WHAT THIS TASK INVOLVES:
Copy out all the records, word for word.

PROVIDED DATA:
····················
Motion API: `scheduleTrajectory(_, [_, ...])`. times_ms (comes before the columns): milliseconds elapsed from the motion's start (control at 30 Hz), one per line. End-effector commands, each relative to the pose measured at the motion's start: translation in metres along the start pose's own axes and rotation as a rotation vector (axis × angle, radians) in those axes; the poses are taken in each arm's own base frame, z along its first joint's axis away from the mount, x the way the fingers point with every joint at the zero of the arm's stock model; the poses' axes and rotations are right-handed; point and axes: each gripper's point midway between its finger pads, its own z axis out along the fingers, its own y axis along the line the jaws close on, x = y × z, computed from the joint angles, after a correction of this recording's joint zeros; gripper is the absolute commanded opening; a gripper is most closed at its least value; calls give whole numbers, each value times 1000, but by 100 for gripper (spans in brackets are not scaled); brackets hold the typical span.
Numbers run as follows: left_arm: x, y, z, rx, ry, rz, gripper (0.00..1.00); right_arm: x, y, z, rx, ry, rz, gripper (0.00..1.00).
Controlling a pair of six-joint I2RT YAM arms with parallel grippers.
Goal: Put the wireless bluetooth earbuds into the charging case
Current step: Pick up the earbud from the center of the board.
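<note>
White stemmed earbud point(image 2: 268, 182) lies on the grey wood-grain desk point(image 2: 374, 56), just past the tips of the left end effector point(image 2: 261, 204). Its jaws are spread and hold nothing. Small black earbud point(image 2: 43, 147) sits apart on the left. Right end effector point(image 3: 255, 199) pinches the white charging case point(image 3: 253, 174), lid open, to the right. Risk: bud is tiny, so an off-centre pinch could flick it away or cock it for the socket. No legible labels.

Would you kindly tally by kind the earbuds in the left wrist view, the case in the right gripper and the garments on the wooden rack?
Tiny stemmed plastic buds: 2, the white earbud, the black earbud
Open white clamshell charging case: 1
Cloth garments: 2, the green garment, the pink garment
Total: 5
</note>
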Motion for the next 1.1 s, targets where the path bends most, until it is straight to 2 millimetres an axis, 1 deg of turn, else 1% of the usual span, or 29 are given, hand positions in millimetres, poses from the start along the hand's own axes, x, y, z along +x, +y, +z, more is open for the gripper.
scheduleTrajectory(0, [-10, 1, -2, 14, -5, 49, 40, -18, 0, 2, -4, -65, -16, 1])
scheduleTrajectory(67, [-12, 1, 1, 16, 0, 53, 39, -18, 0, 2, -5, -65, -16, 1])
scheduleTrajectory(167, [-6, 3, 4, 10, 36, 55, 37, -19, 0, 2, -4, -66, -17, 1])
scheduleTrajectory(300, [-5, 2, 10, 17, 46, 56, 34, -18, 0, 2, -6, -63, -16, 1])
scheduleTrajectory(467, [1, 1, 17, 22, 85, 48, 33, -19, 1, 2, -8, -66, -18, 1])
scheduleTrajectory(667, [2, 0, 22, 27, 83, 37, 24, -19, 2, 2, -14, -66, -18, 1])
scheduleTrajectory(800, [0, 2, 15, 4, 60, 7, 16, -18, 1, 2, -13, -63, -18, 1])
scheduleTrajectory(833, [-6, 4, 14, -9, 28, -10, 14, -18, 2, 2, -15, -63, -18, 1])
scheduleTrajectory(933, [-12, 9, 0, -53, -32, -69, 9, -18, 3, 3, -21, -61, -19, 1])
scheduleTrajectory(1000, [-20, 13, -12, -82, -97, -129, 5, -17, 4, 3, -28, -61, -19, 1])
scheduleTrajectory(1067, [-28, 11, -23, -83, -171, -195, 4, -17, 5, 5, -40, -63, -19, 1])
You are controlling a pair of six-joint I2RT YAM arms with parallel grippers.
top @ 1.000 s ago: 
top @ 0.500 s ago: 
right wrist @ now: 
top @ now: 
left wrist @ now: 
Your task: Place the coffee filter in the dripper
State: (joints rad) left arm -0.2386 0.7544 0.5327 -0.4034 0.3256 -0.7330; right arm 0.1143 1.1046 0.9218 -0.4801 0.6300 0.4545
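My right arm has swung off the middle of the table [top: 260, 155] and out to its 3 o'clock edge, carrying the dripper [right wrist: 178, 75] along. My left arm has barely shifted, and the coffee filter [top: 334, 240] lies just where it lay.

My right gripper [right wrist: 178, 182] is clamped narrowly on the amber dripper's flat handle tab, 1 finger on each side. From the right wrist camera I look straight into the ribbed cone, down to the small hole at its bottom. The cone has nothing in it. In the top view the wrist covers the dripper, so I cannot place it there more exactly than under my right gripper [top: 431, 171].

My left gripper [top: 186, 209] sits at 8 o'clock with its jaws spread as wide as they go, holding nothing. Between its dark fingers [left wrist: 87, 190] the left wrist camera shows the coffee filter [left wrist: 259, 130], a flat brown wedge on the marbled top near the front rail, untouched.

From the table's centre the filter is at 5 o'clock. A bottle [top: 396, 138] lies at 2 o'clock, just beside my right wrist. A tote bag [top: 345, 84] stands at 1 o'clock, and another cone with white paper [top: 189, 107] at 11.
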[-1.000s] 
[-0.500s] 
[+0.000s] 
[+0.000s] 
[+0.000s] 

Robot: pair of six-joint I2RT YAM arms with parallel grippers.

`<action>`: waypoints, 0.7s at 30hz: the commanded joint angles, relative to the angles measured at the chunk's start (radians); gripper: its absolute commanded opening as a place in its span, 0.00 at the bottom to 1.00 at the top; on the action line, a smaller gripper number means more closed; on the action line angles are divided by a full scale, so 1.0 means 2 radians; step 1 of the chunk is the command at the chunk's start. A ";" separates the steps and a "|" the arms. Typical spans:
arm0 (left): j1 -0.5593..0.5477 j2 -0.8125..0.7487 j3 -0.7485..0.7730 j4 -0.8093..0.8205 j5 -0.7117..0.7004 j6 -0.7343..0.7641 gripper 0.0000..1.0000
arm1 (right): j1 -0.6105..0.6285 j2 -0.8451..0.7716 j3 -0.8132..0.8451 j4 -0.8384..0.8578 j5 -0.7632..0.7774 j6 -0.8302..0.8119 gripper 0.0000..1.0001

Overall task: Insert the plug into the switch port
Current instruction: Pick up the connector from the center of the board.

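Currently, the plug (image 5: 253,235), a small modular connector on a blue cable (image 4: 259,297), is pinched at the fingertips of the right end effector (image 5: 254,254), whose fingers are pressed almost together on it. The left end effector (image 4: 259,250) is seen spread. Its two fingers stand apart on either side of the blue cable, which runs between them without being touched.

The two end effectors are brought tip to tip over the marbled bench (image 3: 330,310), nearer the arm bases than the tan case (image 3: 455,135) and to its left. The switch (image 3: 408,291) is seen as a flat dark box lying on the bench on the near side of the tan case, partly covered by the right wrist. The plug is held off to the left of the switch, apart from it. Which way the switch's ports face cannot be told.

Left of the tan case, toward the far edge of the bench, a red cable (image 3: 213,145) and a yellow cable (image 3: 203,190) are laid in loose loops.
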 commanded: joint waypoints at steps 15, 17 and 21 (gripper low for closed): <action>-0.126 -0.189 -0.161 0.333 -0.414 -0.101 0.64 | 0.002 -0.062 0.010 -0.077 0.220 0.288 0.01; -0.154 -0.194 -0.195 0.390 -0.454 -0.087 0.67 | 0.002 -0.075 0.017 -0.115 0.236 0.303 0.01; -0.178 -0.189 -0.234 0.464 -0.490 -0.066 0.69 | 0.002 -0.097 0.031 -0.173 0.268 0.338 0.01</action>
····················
ANSWER TO THE EXERCISE:
Motion API: `scheduleTrajectory(_, [_, ...])`. times_ms (comes before the columns): milliseconds elapsed from the motion's start (control at 30 Hz), one per line. End-effector commands, each relative to the pose measured at the motion's start: translation in metres along the start pose's own axes and rotation as a rotation vector (axis × angle, radians) in those axes; the poses are taken in each arm's own base frame, z along its first joint's axis away from the mount, x the way the fingers point with every joint at the zero of the arm's stock model; the poses' axes and rotations are right-handed; point and axes: each gripper's point midway between its finger pads, its own z axis out along the fingers, its own y axis along the line the jaws close on, x = y × z, computed from the joint angles, after a correction of this recording's joint zeros; gripper is the absolute commanded opening; a gripper is most closed at its least value; calls give whole numbers, each value times 1000, but by 100 for gripper (spans in brackets are not scaled); brackets hold the typical span.
Numbers run as follows: left_arm: x, y, z, rx, ry, rz, gripper (0.00..1.00); right_arm: x, y, z, rx, ry, rz, gripper (0.00..1.00).
Controlling a pair of six-joint I2RT YAM arms with parallel grippers.
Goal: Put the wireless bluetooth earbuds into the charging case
Current step: Pick up the earbud from the center of the board.
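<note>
White stemmed earbud point(image 2: 268, 182) lies on the grey wood-grain desk point(image 2: 374, 56), just past the tips of the left end effector point(image 2: 261, 204). Its jaws are spread and hold nothing. Small black earbud point(image 2: 43, 147) sits apart on the left. Right end effector point(image 3: 255, 199) pinches the white charging case point(image 3: 253, 174), lid open, to the right. Risk: bud is tiny, so an off-centre pinch could flick it away or cock it for the socket. No legible labels.

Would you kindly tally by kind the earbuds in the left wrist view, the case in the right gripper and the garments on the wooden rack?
Tiny stemmed plastic buds: 2, the white earbud, the black earbud
Open white clamshell charging case: 1
Cloth garments: 2, the green garment, the pink garment
Total: 5
</note>
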Motion for the next 1.1 s, targets where the path bends most, until it is straight to 2 millimetres an axis, 1 deg of turn, else 1% of the usual span, or 29 are given, hand positions in millimetres, poses from the start along the hand's own axes, x, y, z along +x, +y, +z, more is open for the gripper.
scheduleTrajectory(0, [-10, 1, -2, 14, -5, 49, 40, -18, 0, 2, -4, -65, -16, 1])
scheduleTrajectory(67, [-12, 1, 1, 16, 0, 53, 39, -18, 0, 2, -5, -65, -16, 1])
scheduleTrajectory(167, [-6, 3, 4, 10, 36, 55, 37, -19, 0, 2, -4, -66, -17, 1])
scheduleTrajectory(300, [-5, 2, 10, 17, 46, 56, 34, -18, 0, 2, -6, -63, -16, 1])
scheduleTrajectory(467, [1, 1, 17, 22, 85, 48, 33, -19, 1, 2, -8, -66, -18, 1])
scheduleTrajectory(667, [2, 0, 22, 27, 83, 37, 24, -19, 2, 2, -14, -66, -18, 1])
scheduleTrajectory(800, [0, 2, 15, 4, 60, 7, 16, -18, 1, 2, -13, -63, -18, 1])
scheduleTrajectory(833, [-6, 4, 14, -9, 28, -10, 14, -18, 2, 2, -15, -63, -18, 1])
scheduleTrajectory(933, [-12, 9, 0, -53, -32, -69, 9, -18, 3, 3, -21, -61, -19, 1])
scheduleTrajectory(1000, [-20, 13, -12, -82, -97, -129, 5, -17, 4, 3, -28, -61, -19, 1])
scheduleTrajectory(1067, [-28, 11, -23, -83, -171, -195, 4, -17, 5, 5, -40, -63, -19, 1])
You are controlling a pair of six-joint I2RT YAM arms with parallel grippers.
top @ 1.000 s ago: 
top @ 0.500 s ago: 
right wrist @ now: 
top @ now: 
left wrist @ now: 
Your task: Place the coffee filter in the dripper
State: (joints rad) left arm -0.2386 0.7544 0.5327 -0.4034 0.3256 -0.7330; right arm 0.1143 1.1046 0.9218 -0.4801 0.6300 0.4545
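My right arm has swung off the middle of the table [top: 260, 155] and out to its 3 o'clock edge, carrying the dripper [right wrist: 178, 75] along. My left arm has barely shifted, and the coffee filter [top: 334, 240] lies just where it lay.

My right gripper [right wrist: 178, 182] is clamped narrowly on the amber dripper's flat handle tab, 1 finger on each side. From the right wrist camera I look straight into the ribbed cone, down to the small hole at its bottom. The cone has nothing in it. In the top view the wrist covers the dripper, so I cannot place it there more exactly than under my right gripper [top: 431, 171].

My left gripper [top: 186, 209] sits at 8 o'clock with its jaws spread as wide as they go, holding nothing. Between its dark fingers [left wrist: 87, 190] the left wrist camera shows the coffee filter [left wrist: 259, 130], a flat brown wedge on the marbled top near the front rail, untouched.

From the table's centre the filter is at 5 o'clock. A bottle [top: 396, 138] lies at 2 o'clock, just beside my right wrist. A tote bag [top: 345, 84] stands at 1 o'clock, and another cone with white paper [top: 189, 107] at 11.
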[-1.000s] 
[-0.500s] 
[+0.000s] 
[+0.000s] 
[+0.000s] 

Robot: pair of six-joint I2RT YAM arms with parallel grippers.

`<action>`: waypoints, 0.7s at 30hz: the commanded joint angles, relative to the angles measured at the chunk's start (radians); gripper: its absolute commanded opening as a place in its span, 0.00 at the bottom to 1.00 at the top; on the action line, a smaller gripper number means more closed; on the action line angles are divided by a full scale, so 1.0 means 2 radians; step 1 of the chunk is the command at the chunk's start. A ";" separates the steps and a "|" the arms. Typical spans:
arm0 (left): j1 -0.5593..0.5477 j2 -0.8125..0.7487 j3 -0.7485..0.7730 j4 -0.8093..0.8205 j5 -0.7117..0.7004 j6 -0.7343..0.7641 gripper 0.0000..1.0000
arm1 (right): j1 -0.6105..0.6285 j2 -0.8451..0.7716 j3 -0.8132..0.8451 j4 -0.8384..0.8578 j5 -0.7632..0.7774 j6 -0.8302..0.8119 gripper 0.0000..1.0001

Overall task: Insert the plug into the switch port
Current instruction: Pick up the connector from the center of the board.

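Currently, the plug (image 5: 253,235), a small modular connector on a blue cable (image 4: 259,297), is pinched at the fingertips of the right end effector (image 5: 254,254), whose fingers are pressed almost together on it. The left end effector (image 4: 259,250) is seen spread. Its two fingers stand apart on either side of the blue cable, which runs between them without being touched.

The two end effectors are brought tip to tip over the marbled bench (image 3: 330,310), nearer the arm bases than the tan case (image 3: 455,135) and to its left. The switch (image 3: 408,291) is seen as a flat dark box lying on the bench on the near side of the tan case, partly covered by the right wrist. The plug is held off to the left of the switch, apart from it. Which way the switch's ports face cannot be told.

Left of the tan case, toward the far edge of the bench, a red cable (image 3: 213,145) and a yellow cable (image 3: 203,190) are laid in loose loops.
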 commanded: joint waypoints at steps 15, 17 and 21 (gripper low for closed): <action>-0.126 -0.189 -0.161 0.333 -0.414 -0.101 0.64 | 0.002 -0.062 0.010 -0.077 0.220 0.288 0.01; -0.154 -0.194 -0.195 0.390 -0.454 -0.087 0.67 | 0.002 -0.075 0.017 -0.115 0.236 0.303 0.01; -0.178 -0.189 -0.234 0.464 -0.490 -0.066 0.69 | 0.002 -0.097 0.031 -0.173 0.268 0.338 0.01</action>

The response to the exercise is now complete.